Clear and sunny sky all day, and the only down side was leaving my insulin in the fridge (as Bev said How old are you? How long have you been a diabetic!?). I reverted to a beer only diet, with some Pusser’s Rum and a bag of peanuts for variety.

If I manage to download then upload photos I will talk more about Brading (cute station and the Snoty Fox where me and the landlady had a deep discussion about Terry Pratchett); the 1940’s Underground railway carriage; and the amazingly thin and young looking Harriet at the Village Inn at Old Shanklin.

I also must mention the Emma Hamilton just by The Hard in Portsmouth. The train I was on to Portsmouth Harbour was cancelled when we got to Fratton, and the guard was sorry, and told us none of the crew had any idea it would be until they stopped at the station; that meant I missed the ferry by 5 minutes. I would have gone for a fried breakfast, but with no insulin I went to the pub for a beer and rum chaser, and was glad I did.

Like it said on the title: Isle of Wight is a grand day out. Crossing the Solent was a sea voyage and I had no thought of myself or family (apart from when I was telling stories about the one or other) so a proper holiday.

I went to New Maldon in south west London yesterday to see AFC Wimbledon play, and beat, Bradford City.

I had a great day out. The ground was old fashioned and we could stand on a terrace. I met a lot of folk from the days went I followed City home and away. It was like watching City when I first started in 1981, the biggest difference was that when City let two goals in in the last ten minutes after being 0-1 up, the second being in the last minute, I did not get upset and angry. Wimbledon had not scored a goal at home all season and then they get 2 against a team playing in the League Cup final next week! It makes City getting enough point for automatic promotion very hard, and most City fans were upset, but for me it was just part of a good day; even the fact that I have no ticket for the final is just fate not tragic.

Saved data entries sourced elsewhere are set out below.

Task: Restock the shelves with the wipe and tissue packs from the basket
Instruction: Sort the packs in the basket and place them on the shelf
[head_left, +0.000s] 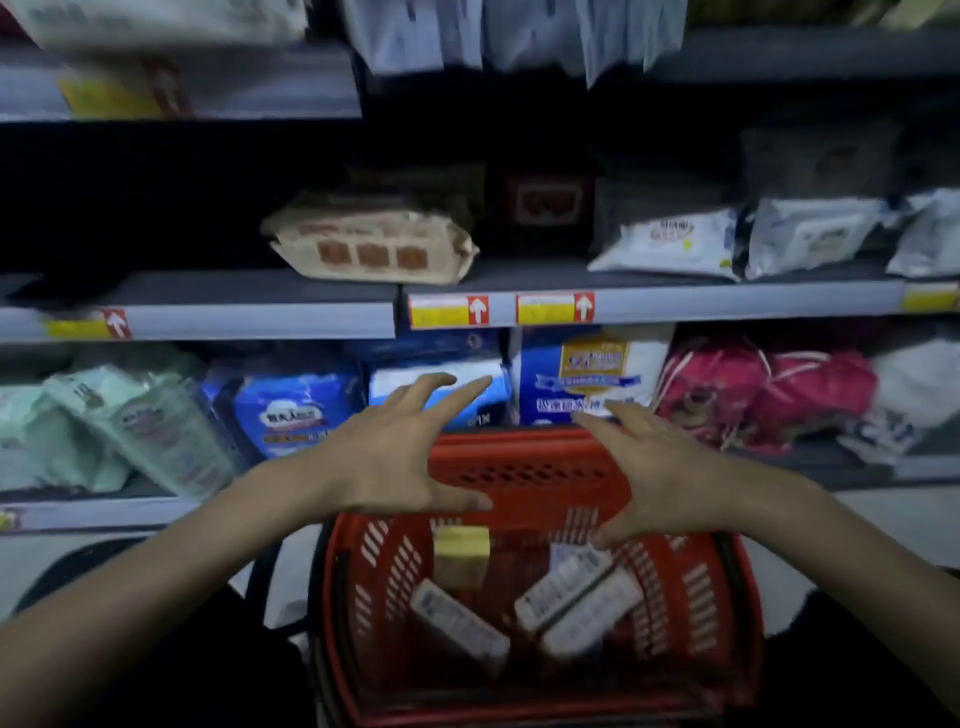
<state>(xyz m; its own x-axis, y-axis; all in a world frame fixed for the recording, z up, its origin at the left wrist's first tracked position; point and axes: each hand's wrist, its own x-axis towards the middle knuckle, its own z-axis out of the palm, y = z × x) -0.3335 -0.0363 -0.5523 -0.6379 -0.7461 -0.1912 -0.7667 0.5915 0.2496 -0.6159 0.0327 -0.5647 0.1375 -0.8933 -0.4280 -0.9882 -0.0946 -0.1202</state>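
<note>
Red basket (358, 613) of wipe packs (571, 597) beneath left hand (384, 462) and right hand (670, 483), both hands spread, empty.

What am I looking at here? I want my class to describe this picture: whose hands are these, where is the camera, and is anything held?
There is no machine here. A person wears a camera on the head, looking forward and down, so you see their own two bare arms. The left hand and the right hand are spread open above a red basket and hold nothing. In the basket lie a yellowish pack and a few white labelled packs. Behind are shop shelves: a beige pack and white pouches on the middle shelf, blue packs and pink packs below. The picture is too blurred to read the labels.
</note>
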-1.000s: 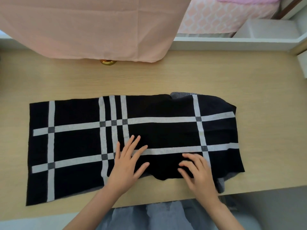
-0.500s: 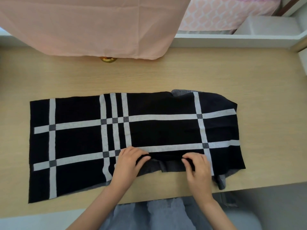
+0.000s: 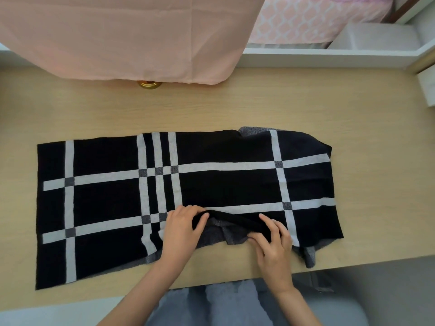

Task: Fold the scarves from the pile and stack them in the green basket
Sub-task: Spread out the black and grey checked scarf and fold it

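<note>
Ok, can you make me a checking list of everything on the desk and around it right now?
Surface: light wooden desk, mostly bare.
Job's things: black scarf with grey-white crossing stripes lying flat; near edge lifted, grey underside showing. No green basket or pile seen.
Clutter: small gold round object at the back.
Grippers: left hand and right hand both pinch the scarf's near edge with their fingers.
Cables: nothing seen.
Surroundings: hanging peach cloth, white shelf.

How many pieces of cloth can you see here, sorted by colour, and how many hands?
Black checked scarf: 1
Peach cloth: 1
Pink patterned cloth: 1
Hands: 2, the left hand and the right hand, both pinching the scarf's near edge
Total: 5
</note>
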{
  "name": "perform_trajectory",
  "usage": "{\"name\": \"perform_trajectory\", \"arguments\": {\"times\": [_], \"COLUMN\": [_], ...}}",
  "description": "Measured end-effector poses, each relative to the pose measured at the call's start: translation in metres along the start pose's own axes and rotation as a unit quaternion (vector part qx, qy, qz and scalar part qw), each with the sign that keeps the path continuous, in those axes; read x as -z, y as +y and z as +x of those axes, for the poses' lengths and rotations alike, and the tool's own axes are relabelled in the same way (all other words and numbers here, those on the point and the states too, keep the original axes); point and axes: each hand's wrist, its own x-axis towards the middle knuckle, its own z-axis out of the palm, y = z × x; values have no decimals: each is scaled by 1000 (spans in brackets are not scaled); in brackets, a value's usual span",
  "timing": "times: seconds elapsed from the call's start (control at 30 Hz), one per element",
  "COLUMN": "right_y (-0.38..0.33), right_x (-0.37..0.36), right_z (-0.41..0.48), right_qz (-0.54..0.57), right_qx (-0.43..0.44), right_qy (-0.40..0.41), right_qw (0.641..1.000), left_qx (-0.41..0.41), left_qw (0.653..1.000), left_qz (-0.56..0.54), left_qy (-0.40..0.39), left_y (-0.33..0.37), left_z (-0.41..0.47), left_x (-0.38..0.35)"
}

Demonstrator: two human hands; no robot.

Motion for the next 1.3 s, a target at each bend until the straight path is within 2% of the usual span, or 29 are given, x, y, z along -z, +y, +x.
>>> {"name": "perform_trajectory", "arguments": {"times": [0.2, 0.33, 0.4, 0.5, 0.57, 0.63, 0.77, 0.87, 0.93, 1.1, 1.2, 1.3], "right_y": [50, 51, 41, 28, 29, 41, 58, 77, 100, 110, 90, 64], "right_x": [37, 38, 42, 63, 68, 57, 23, 15, 23, 27, 26, 26], "right_z": [-7, -5, -2, 14, 37, 67, 107, 101, 97, 103, 106, 117], "right_qz": [-43, 17, 85, 247, 266, 208, 8, -134, -182, -200, -160, -109], "right_qx": [-6, -22, -42, -147, -174, -192, -230, -149, -110, -121, -130, -98], "right_qy": [6, -94, -122, -60, 9, 41, -14, -90, -122, -131, -109, -68], "right_qw": [999, 995, 988, 956, 948, 958, 973, 976, 969, 963, 973, 987], "left_qx": [-9, -44, -51, -55, -80, -83, -63, -81, -84, -83, -81, -70], "left_qw": [1000, 998, 998, 997, 992, 989, 975, 963, 962, 963, 964, 969], "left_qz": [-10, -26, -41, -14, 45, 112, 214, 257, 260, 256, 255, 234], "left_qy": [-8, -30, -16, 60, 81, 54, -12, -24, -21, -14, -5, 32], "left_y": [-3, -6, -4, -6, -12, -19, -31, -42, -47, -46, -44, -29], "left_z": [-2, -6, -7, -1, 9, 21, 32, 30, 28, 30, 30, 36], "left_x": [2, 2, 3, 7, 8, 7, 2, 4, 7, 5, 5, 1]}}
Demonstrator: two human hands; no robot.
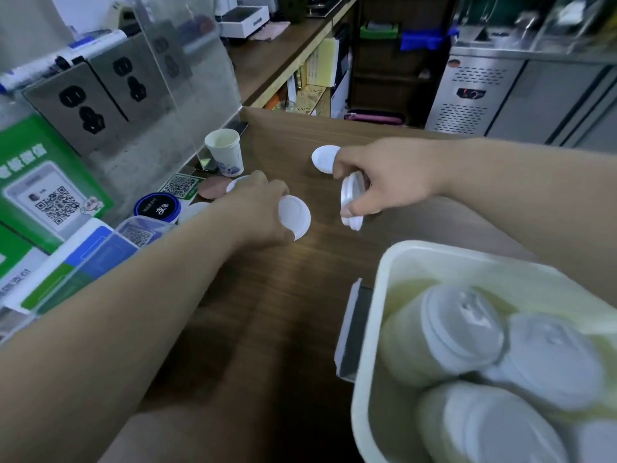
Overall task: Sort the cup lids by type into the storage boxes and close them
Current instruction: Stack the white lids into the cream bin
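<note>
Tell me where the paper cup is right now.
In the head view the paper cup stands upright on the wooden counter, left of centre. It is at the foot of the clear screen, just beyond the left hand.

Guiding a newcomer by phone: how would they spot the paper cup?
On the wooden counter, look left to the clear screen. The paper cup stands upright at its foot, beyond the left hand. It alone is tall and open, with blue print; its neighbours are flat white lids.
</note>
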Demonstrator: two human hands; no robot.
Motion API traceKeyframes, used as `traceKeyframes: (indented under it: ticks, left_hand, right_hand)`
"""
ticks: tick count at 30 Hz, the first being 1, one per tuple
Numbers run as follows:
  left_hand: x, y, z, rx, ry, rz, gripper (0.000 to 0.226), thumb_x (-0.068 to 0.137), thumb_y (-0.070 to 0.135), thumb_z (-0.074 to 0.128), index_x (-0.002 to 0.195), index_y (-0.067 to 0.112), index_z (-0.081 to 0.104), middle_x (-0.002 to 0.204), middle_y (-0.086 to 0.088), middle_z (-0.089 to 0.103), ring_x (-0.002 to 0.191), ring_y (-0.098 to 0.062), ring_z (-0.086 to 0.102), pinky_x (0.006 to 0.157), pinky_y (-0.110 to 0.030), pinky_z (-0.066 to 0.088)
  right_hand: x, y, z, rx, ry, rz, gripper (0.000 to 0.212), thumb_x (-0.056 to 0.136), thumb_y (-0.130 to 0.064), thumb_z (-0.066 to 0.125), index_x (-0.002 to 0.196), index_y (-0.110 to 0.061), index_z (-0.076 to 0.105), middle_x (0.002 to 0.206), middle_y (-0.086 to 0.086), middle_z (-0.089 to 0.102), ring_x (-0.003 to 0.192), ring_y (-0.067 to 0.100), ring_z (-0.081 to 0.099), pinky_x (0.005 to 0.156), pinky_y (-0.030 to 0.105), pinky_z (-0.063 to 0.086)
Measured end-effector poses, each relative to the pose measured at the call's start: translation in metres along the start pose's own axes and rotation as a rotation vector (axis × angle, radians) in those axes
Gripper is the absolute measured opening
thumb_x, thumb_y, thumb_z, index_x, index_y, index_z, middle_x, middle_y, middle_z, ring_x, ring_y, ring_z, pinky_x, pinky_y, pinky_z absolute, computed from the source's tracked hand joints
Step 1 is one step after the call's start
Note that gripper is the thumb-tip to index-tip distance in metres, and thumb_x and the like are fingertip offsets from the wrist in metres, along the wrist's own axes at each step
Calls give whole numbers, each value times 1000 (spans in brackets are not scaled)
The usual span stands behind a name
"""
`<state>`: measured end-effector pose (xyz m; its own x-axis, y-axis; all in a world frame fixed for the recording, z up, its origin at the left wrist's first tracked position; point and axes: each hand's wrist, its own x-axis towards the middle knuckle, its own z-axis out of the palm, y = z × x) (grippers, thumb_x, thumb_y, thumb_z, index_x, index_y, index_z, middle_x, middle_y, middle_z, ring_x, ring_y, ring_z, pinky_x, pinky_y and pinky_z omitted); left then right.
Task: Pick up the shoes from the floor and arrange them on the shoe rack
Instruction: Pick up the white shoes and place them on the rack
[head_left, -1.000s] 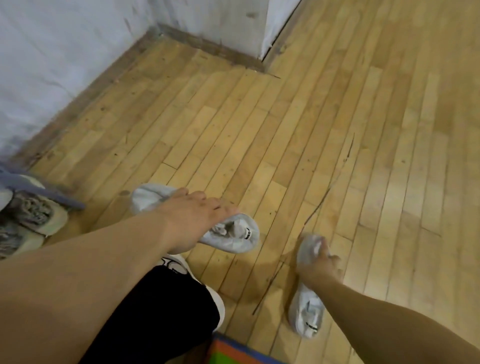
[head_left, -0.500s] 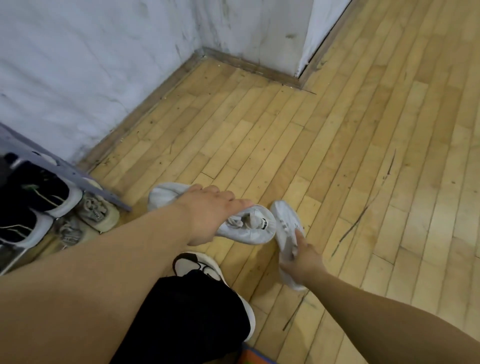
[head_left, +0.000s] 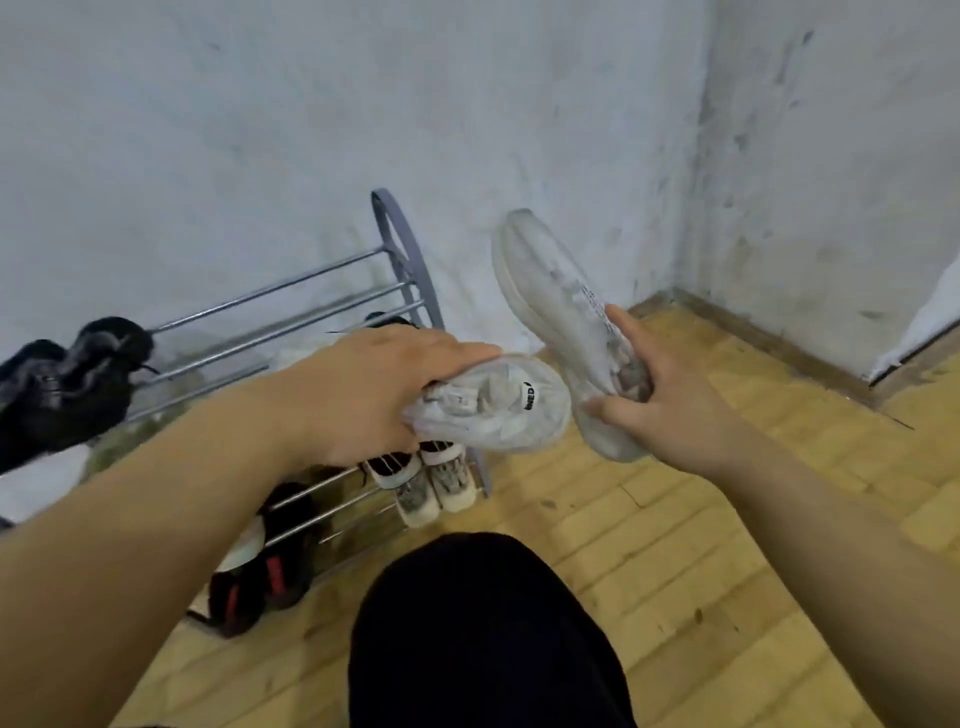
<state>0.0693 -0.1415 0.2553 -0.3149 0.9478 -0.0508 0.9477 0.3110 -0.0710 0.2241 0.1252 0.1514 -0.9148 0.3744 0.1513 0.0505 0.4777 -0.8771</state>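
My left hand (head_left: 363, 387) grips a white sneaker (head_left: 498, 402) from above, its heel end pointing at me, held in the air in front of the grey metal shoe rack (head_left: 291, 312). My right hand (head_left: 660, 395) holds the second white sneaker (head_left: 550, 291) around its opening, toe tilted up and to the left, sole facing the wall. The two shoes nearly touch. The rack stands against the wall at the left, and my left arm hides part of it.
Black shoes (head_left: 67, 384) sit on the rack's top tier at the left. Lower tiers hold a beige patterned pair (head_left: 436, 488) and black-and-red shoes (head_left: 260, 587). My black-clad knee (head_left: 483, 634) fills the lower middle. White walls meet in a corner at the right above the wooden floor (head_left: 727, 519).
Both white sneakers were lifted from the floor into the air. My view swung left and up, bringing the shoe rack and wall into sight.
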Motion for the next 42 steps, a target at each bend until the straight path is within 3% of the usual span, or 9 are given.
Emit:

I have finished painting ma’s stairs, the big wall by them, and laying carpet tiles on the surface. She had carpet and underlay which has always been unsafe, and when I pulled them off stair by stair I could feel the dirt hitting my legs through my trousers! It’s been a real drag of a job. Everything needed at least 3 coats and the gloss especially did not meet any of its claims for drying or coverage. Still, the job’s done and looks well.

Mother looked fitter today than she has since she cracked her head, which is good, but she is nowhere near as fit as she was before the accident. The latest from the hospital is that she will be sent home, but no date has been thought of yet. They have promised me 2 days notice before she is sent home, so I have a chance to get down and be there to welcome her home.

I have been working hard painting, decorating and making her house more safe. Even if her physical abilities had not changed there is a massive amount of stuff needs doing because my dad fought every change to the house.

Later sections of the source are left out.